Le « prince rouge » Mohammed Bin Salman essaye de faire l’impensable – moderniser l’Arabie saoudite à travers une « révolution » anti-féodale – mais il va faire face à beaucoup de résistance à chaque étape, et son échec éventuel serait inévitablement condamné. le Royaume à la destruction future.

Le prince héritier saoudien Mohammed Bin Salman a parfaitement exécuté ce qui ne peut être décrit que comme un coup d’Etat « profond » bolchevik anti-oligarchique ce week-end en contrecarrant préventivement un complot royaliste pro-américain [Etats-Unis d’Amérique] pour le renverser en réponse aux réformes socio-économiques et religieuses Il a initié dans le cadre de son ambitieux programme Vision 2030, ainsi que de ses nouveaux partenariats avec la Chine et la Russie.

Mohammed Bin Salman: le bolchevik anti-oligarchique improbable?
Au cœur du pétro-capitalisme, une révolution n’est pas télévisée.
Le jeune leader a élaboré une stratégie brillante pour capturer l’élite saoudienne corrompue et potentiellement saisir des [centaines de] milliards de dollars de leurs actifs dans un transfert sans précédent de richesse des poches privées aux programmes socio-économiques publics sur le centenaire de la révolution russe.

Il n’essaie pas seulement de préserver son propre pouvoir dans l’ultime environnement machiavélique du « Game of Thrones » de la politique royale saoudienne, mais de sauver l’Arabie Saoudite de ce qui pourrait autrement être son effondrement imminent avec le temps. Le Royaume ridiculement riche a saigné des milliards de dollars en raison de la guerre désastreuse (et très chère) au Yémen, qu’il a commencé imprudemment il y a environ deux ans et demi, et la chute des prix du pétrole pendant cette période a empêché le pays de récupérer ses énormes dépenses de cette campagne en cours.

Non seulement cela, mais l’Arabie Saoudite se vante ridiculement de plus d’un million d’employés dans le secteur public et un taux de chômage de 12,5% dans un pays où 70% de la population a moins de 30 ans. En outre, les richesses macroéconomiques du Royaume sont concentrées dans les mains de la famille royale, alors que le reste du pays se rue surtout dans un état de semi-féodalisme où la richesse ne leur a jamais vraiment «coulé».

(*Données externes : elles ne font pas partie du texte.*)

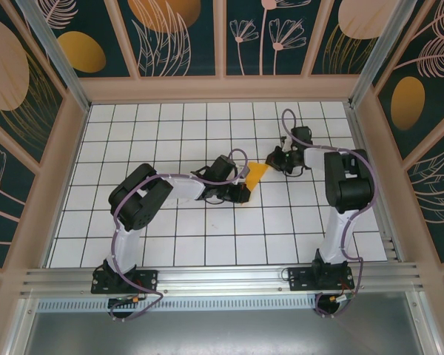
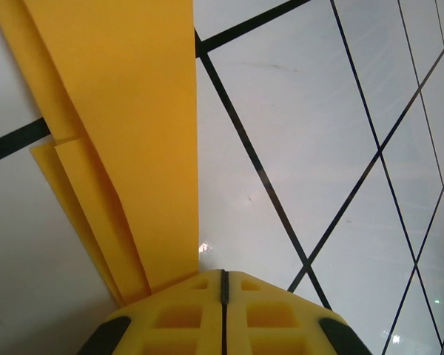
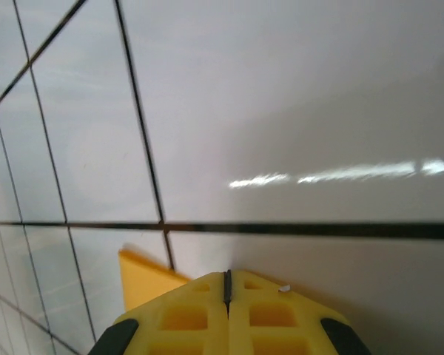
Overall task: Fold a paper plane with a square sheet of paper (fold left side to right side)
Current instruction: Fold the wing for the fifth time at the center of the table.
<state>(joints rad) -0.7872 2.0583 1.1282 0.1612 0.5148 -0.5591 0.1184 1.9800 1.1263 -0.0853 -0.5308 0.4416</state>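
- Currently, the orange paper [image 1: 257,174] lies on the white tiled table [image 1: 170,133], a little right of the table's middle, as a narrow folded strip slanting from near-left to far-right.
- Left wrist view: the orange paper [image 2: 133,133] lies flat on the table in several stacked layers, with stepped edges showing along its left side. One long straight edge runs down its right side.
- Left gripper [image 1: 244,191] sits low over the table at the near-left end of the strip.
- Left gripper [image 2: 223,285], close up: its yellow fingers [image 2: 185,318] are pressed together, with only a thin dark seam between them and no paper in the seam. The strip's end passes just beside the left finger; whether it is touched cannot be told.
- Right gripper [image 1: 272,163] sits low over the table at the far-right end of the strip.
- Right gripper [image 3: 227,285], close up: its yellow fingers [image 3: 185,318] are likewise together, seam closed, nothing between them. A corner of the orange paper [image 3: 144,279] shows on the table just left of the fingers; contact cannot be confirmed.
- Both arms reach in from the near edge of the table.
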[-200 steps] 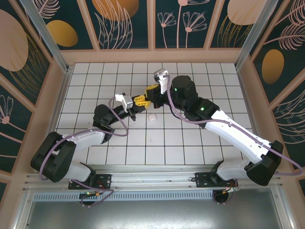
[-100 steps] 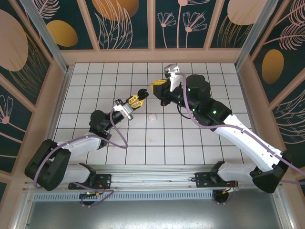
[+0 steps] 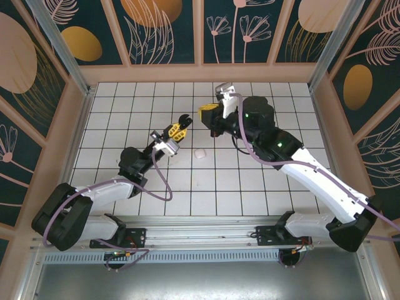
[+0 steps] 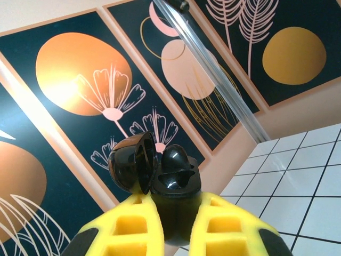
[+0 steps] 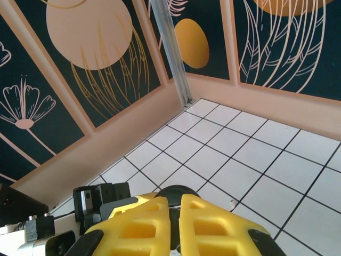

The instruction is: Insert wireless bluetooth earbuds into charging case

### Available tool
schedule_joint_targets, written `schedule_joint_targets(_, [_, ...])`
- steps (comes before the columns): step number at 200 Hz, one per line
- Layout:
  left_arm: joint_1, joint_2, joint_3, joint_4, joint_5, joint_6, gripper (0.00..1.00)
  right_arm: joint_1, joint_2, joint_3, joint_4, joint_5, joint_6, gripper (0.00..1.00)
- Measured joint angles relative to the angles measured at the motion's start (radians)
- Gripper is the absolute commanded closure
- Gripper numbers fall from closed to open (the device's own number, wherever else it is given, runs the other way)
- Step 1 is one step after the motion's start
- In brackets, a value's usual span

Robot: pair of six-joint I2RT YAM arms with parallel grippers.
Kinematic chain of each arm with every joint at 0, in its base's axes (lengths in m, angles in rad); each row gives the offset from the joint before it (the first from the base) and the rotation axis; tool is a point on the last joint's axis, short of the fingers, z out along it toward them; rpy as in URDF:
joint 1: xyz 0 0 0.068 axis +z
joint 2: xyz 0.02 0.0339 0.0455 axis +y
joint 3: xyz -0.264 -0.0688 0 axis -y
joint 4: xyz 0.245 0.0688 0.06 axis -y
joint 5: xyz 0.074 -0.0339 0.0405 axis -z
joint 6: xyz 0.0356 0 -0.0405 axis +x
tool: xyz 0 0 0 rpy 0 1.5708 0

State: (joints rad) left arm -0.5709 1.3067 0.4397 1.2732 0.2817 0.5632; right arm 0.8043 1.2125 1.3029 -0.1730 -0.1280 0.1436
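Observation:
My left gripper is shut on the black charging case, held upright in the air with its lid flipped open to the left. One black earbud sits in the case; the socket beside it looks empty. From above, the left gripper and the case hang over the middle tiles. My right gripper hovers just to the right, a small gap apart. Its yellow fingers are shut on a small black earbud, most of it hidden between them.
A small white object lies on the tiled floor below the two grippers. The left arm's wrist camera block shows beside the right fingers. Patterned walls close the cell on three sides.
One second ago the two grippers met at the centre. The right gripper has since drawn back to the right, and the left gripper has tilted up with the case.

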Motion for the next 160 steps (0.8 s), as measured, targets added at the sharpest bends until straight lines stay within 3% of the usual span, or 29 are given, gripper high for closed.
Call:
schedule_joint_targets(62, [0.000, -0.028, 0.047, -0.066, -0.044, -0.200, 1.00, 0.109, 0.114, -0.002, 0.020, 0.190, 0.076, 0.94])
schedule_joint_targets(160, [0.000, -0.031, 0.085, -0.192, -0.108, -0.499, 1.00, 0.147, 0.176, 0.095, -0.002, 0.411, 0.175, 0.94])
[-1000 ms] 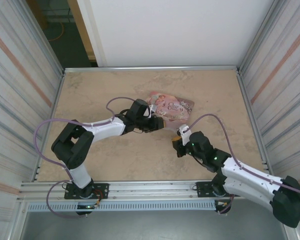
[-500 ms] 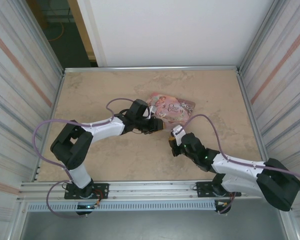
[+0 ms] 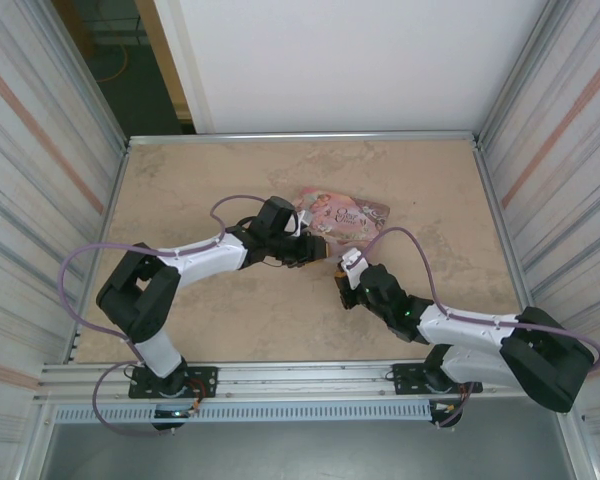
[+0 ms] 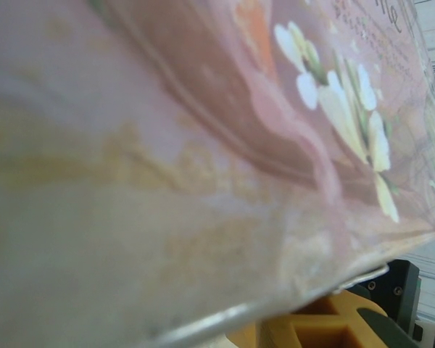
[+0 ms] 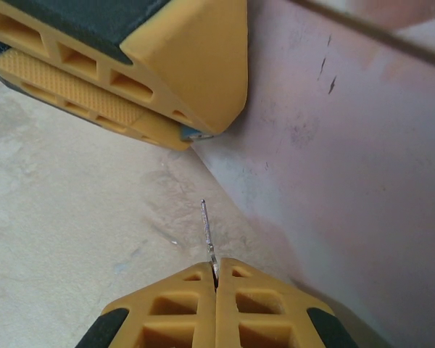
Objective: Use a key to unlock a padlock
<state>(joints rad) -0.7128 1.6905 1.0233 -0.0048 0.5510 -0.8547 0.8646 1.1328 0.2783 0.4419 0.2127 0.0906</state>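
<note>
Beige table (image 3: 180,180). A pink tin (image 3: 348,215) lies mid-table toward the far side, and in the right wrist view its wall stands just right of both grippers.

The left gripper (image 5: 191,130) sits at the tin's near-left corner. Its fingers are pressed together with a blue sliver pinched at the very tips, which I judge to be the padlock (image 5: 191,133). Most of it is hidden and no keyhole is visible.

The right gripper (image 5: 216,270) is near the left one, on the near side. Its jaws are clamped on the key (image 5: 206,228), and the thin blade pokes out toward the blue sliver with a clear gap between them.

Step in hand, as I judge it: aim and insert the key, so the task is roughly mid-way.

To do it well:
- Advance slowly along the blade's own axis, with only small sideways corrections.
- Match the blade's flat to the slot. I can't tell whether the slot faces the key, so the left wrist may need to rotate first.
- Hold the left gripper rigid.
- Keep clear of the tin wall on the right.
- The blade is thin and could bend or slip in the pads if it hits the lock body, so back off and re-aim rather than push.
- Turn the key only once it is fully seated.
</note>
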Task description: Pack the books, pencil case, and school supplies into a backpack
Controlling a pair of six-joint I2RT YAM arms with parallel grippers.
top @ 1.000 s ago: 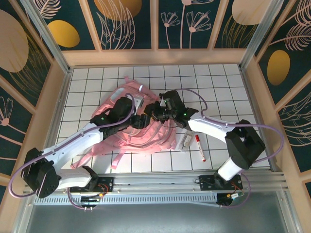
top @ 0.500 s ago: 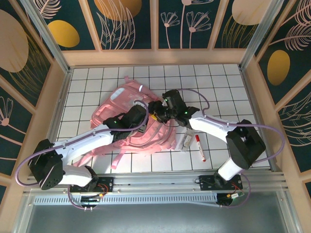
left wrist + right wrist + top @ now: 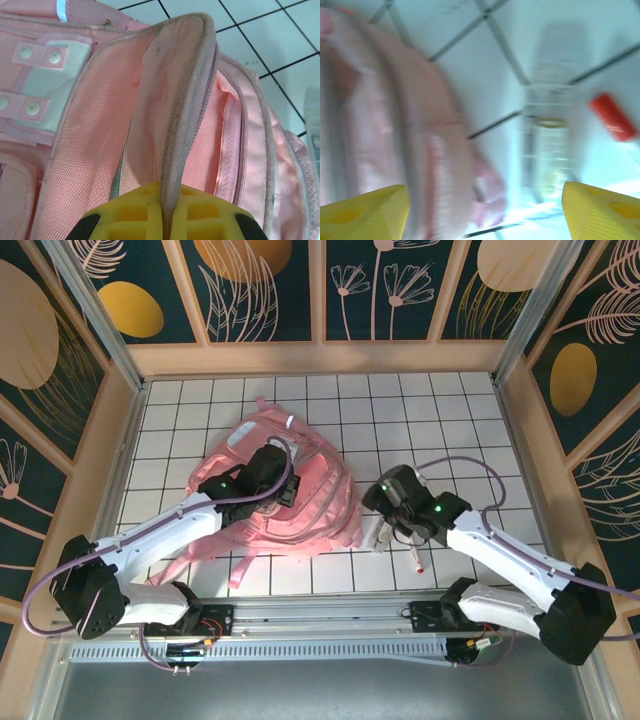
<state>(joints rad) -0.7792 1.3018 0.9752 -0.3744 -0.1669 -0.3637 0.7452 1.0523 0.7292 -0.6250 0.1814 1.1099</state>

Pour aggraver les choses, les extrémistes wahhabites que l’Arabie Saoudite a toujours exportés de sa propre population et cultivés simultanément à l’étranger, sont déjà en train de retomber dans le Royaume avec la défaite imminente de Daesh au Moyen-Orient. En plus de cela, la suppression historique de l’état de l’importante minorité chiite dans la province de l’Est riche en pétrole et les fringales relativement libérales de la population majoritaire juvénile sont en train de préparer l’Arabie saoudite aux futurs affrontements sectaires et générationnels.

Riyad croyait avec arrogance qu’elle pouvait jeter de l’argent sur tous ses problèmes et continuer à gagner du temps en repoussant indéfiniment cette catastrophe domestique imminente, mais cette politique irresponsable n’a jamais été durable en premier lieu, et la situation s’approche à peine d’une sérieuse crise dans les années à venir étant donné que les dépenses de l’Etat dépassent dangereusement le taux de réapprovisionnement dépendant des ressources du budget.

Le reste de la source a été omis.